» The problem
Every line below from the one containing "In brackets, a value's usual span" through the one containing "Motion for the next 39" is to be printed exactly, with the pictures omitted.

» Information given
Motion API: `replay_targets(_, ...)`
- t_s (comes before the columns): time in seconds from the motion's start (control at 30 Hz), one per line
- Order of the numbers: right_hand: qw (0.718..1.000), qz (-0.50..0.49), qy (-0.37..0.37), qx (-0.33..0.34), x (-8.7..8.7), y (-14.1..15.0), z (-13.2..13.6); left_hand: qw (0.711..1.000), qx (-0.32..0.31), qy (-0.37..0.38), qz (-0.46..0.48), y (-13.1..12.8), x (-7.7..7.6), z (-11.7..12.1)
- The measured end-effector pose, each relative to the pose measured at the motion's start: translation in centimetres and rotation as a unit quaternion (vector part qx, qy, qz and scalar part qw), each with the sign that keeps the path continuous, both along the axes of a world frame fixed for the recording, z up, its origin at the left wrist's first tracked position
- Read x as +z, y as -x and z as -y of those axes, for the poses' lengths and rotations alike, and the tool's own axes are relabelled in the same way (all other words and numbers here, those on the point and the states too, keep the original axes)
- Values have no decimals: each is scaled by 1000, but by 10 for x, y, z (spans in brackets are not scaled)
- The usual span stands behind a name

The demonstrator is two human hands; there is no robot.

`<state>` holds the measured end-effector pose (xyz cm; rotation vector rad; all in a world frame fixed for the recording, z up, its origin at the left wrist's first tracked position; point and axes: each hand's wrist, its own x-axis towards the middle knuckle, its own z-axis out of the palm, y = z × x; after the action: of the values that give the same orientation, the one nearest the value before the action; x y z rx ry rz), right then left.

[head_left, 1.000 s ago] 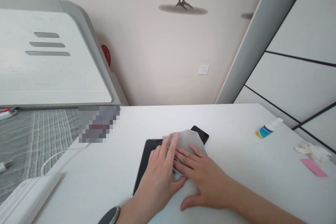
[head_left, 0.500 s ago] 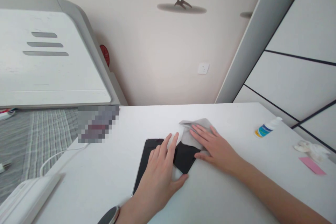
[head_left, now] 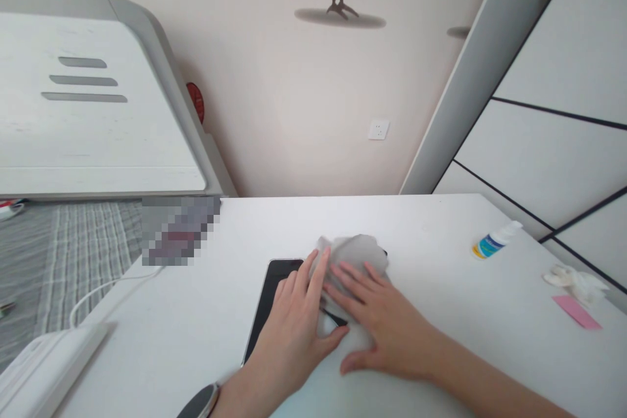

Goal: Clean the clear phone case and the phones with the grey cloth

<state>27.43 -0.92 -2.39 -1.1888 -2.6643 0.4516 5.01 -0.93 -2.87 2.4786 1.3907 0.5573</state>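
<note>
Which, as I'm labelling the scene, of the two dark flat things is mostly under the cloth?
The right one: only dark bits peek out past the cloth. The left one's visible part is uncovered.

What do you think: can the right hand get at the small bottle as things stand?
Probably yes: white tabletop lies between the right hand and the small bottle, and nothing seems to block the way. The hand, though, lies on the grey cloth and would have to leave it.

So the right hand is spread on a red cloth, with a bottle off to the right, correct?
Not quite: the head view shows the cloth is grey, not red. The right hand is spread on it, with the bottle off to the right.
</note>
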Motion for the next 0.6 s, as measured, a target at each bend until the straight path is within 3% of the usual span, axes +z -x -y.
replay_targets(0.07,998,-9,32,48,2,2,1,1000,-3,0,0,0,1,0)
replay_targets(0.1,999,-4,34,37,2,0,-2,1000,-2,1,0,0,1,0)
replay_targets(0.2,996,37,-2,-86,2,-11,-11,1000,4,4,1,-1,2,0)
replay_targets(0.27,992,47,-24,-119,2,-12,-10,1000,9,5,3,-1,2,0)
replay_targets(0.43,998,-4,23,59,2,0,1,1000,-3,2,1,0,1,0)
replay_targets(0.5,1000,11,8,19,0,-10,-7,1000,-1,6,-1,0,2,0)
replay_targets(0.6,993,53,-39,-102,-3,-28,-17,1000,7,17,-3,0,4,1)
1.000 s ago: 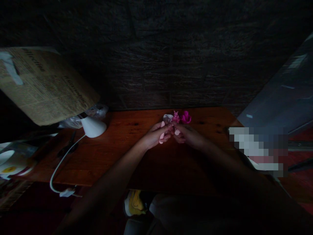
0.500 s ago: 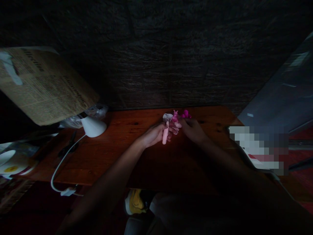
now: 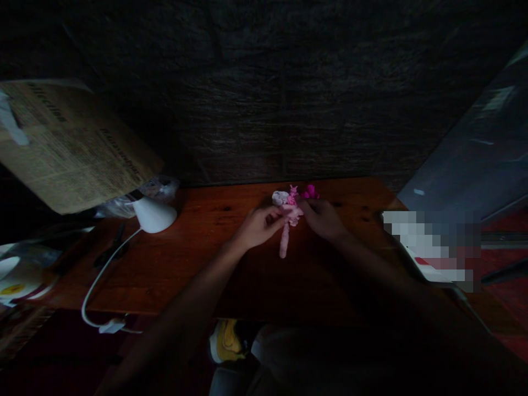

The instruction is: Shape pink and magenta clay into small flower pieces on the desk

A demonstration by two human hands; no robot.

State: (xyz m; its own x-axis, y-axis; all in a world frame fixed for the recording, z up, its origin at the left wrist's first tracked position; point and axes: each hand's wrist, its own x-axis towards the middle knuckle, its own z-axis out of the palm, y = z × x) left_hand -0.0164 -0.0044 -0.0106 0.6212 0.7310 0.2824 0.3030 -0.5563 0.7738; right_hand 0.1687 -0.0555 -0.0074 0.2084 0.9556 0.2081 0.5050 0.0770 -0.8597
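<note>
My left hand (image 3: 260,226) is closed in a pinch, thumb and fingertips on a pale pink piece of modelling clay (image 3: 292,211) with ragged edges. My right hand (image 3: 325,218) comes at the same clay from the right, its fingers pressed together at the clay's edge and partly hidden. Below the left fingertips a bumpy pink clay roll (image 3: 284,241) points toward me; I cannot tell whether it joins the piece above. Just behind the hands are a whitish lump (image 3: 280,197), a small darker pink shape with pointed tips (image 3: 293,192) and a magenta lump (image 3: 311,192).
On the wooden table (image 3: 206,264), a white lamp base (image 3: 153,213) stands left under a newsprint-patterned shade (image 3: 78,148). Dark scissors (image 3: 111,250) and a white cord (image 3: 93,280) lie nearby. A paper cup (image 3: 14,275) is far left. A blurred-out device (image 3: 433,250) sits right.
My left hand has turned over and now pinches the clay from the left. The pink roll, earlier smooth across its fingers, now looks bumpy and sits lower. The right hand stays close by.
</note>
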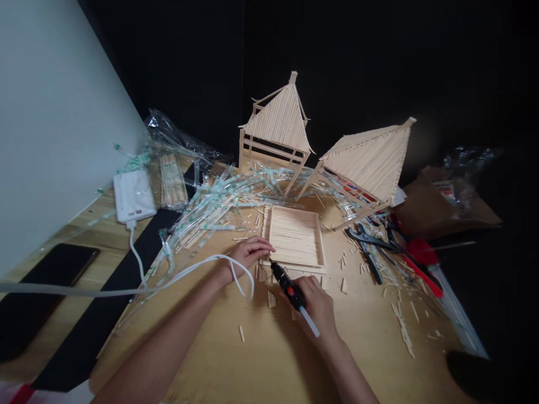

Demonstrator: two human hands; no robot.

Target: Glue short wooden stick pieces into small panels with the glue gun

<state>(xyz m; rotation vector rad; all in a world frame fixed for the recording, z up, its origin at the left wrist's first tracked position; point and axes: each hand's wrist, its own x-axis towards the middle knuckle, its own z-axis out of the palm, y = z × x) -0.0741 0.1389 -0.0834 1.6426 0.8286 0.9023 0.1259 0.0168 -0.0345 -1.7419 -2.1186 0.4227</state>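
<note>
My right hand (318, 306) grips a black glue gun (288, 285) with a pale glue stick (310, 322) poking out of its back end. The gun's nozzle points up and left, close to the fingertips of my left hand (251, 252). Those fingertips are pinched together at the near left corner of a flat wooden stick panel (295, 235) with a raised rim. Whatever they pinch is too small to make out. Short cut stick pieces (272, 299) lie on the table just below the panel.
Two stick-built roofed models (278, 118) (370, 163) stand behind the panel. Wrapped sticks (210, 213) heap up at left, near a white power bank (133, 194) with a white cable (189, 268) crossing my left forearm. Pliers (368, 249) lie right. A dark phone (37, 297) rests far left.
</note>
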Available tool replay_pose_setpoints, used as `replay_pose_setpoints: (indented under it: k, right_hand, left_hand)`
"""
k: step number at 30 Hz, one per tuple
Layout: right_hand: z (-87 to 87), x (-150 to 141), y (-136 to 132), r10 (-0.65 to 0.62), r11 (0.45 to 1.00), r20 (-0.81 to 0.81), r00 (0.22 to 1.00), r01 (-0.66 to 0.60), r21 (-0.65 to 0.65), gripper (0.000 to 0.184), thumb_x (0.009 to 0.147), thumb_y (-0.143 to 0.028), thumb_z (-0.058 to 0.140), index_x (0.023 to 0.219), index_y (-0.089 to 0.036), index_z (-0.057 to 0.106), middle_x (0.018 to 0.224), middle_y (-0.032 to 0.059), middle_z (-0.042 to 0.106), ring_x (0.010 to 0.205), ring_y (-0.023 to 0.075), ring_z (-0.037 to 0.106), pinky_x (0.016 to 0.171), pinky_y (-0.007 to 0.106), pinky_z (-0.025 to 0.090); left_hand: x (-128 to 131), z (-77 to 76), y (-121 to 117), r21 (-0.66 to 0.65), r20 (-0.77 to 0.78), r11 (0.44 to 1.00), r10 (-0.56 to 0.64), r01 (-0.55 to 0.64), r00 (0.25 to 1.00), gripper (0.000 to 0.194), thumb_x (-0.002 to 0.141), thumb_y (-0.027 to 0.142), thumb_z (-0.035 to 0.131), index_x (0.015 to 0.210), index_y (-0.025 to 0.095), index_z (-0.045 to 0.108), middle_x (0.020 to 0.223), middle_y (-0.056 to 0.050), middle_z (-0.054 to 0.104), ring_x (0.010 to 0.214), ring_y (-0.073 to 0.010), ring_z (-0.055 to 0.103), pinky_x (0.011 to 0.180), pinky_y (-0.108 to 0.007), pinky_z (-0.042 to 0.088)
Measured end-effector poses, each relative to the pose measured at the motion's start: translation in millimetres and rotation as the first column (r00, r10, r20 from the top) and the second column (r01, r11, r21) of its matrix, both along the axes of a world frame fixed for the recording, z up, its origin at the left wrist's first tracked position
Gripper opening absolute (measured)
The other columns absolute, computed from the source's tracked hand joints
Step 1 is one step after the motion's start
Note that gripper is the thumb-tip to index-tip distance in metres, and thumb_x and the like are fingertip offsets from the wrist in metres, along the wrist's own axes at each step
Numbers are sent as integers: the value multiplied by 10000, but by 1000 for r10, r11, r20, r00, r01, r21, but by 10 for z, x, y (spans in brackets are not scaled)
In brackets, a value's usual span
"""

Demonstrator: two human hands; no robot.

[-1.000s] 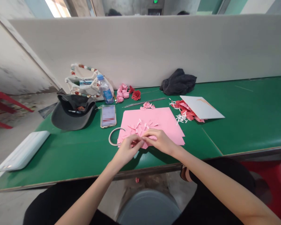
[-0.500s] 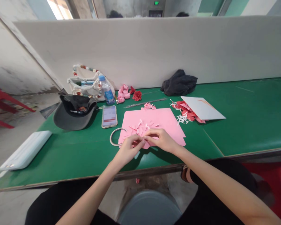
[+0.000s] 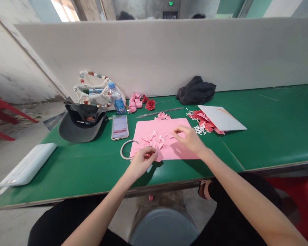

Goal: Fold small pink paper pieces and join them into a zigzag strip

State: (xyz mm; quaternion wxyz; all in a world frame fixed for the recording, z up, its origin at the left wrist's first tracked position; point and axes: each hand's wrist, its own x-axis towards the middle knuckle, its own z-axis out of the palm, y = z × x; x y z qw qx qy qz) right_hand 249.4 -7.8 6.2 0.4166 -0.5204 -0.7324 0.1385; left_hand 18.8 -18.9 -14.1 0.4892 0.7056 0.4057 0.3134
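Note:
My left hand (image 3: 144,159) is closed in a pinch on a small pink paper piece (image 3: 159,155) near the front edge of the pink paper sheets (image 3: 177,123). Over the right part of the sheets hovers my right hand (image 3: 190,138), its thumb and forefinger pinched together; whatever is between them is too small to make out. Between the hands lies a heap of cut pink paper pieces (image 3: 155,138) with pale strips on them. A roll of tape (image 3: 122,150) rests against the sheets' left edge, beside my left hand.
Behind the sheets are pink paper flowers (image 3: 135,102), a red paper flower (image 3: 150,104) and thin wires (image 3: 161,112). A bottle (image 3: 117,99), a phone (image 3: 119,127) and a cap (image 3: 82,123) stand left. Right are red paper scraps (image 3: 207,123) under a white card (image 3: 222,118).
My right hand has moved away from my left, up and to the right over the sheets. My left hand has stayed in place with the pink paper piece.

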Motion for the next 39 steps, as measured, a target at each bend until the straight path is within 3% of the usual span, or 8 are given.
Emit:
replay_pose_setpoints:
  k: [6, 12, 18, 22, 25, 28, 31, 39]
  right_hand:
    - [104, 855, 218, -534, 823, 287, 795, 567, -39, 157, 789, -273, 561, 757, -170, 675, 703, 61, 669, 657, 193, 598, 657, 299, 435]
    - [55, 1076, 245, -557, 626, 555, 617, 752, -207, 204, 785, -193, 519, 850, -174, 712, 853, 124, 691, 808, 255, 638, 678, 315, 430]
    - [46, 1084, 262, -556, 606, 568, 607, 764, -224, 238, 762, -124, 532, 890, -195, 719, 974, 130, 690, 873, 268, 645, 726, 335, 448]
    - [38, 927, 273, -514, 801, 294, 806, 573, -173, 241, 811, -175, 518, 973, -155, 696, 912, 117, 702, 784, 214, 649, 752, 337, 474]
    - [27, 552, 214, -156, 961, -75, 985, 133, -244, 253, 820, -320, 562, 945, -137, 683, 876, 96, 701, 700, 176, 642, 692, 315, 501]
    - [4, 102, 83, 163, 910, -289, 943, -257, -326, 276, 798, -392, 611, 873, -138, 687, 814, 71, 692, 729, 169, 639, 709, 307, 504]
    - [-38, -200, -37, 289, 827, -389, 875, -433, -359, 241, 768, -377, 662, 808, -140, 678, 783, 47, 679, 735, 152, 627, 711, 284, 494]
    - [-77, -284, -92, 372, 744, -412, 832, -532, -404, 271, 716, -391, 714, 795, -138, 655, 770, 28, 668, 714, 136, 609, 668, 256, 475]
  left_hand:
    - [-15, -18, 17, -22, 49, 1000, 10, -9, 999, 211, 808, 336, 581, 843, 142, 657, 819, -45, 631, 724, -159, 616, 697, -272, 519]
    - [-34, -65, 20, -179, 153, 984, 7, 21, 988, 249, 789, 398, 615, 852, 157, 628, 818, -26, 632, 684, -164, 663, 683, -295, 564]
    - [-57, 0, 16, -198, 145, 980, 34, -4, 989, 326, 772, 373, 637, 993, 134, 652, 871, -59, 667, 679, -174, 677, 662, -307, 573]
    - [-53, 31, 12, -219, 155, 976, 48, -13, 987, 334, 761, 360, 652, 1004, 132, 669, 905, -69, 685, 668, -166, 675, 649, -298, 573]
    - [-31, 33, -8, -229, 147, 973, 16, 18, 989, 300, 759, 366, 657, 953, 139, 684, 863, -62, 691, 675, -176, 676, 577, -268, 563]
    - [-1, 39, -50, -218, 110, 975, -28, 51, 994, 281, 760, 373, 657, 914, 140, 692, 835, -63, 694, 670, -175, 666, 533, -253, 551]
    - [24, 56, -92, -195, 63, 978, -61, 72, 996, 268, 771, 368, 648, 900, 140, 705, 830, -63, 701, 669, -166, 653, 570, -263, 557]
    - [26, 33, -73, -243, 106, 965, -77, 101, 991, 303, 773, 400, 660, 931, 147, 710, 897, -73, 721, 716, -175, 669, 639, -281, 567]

» Response below
In brackets, a value's usual span
"""

Demonstrator: two human hands; no robot.

[-1.000s] 
[-0.500s] 
[+0.000s] 

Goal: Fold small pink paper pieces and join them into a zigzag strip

State: (xyz mm; quaternion wxyz; all in a world frame fixed for the recording, z up, its origin at the left wrist's first tracked position; point and axes: each hand's wrist, its own x-axis towards the middle knuckle, its own z-axis out of the palm, y = z × x; x y z qw qx qy qz) right_hand 249.4 -7.8 6.2 0.4166 -0.5204 -0.7324 0.1385; left_hand 18.8 -18.9 -14.1 0.4892 0.7056 0.4057 0.3134
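Note:
My left hand (image 3: 144,159) is closed in a pinch on a small pink paper piece (image 3: 159,155) near the front edge of the pink paper sheets (image 3: 177,123). Over the right part of the sheets hovers my right hand (image 3: 190,138), its thumb and forefinger pinched together; whatever is between them is too small to make out. Between the hands lies a heap of cut pink paper pieces (image 3: 155,138) with pale strips on them. A roll of tape (image 3: 122,150) rests against the sheets' left edge, beside my left hand.
Behind the sheets are pink paper flowers (image 3: 135,102), a red paper flower (image 3: 150,104) and thin wires (image 3: 161,112). A bottle (image 3: 117,99), a phone (image 3: 119,127) and a cap (image 3: 82,123) stand left. Right are red paper scraps (image 3: 207,123) under a white card (image 3: 222,118).
My right hand has moved away from my left, up and to the right over the sheets. My left hand has stayed in place with the pink paper piece.
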
Motion for the next 39 steps, as measured, a target at each bend until the straight path is within 3% of the usual span, or 8 are given.

No further work remains on the exercise.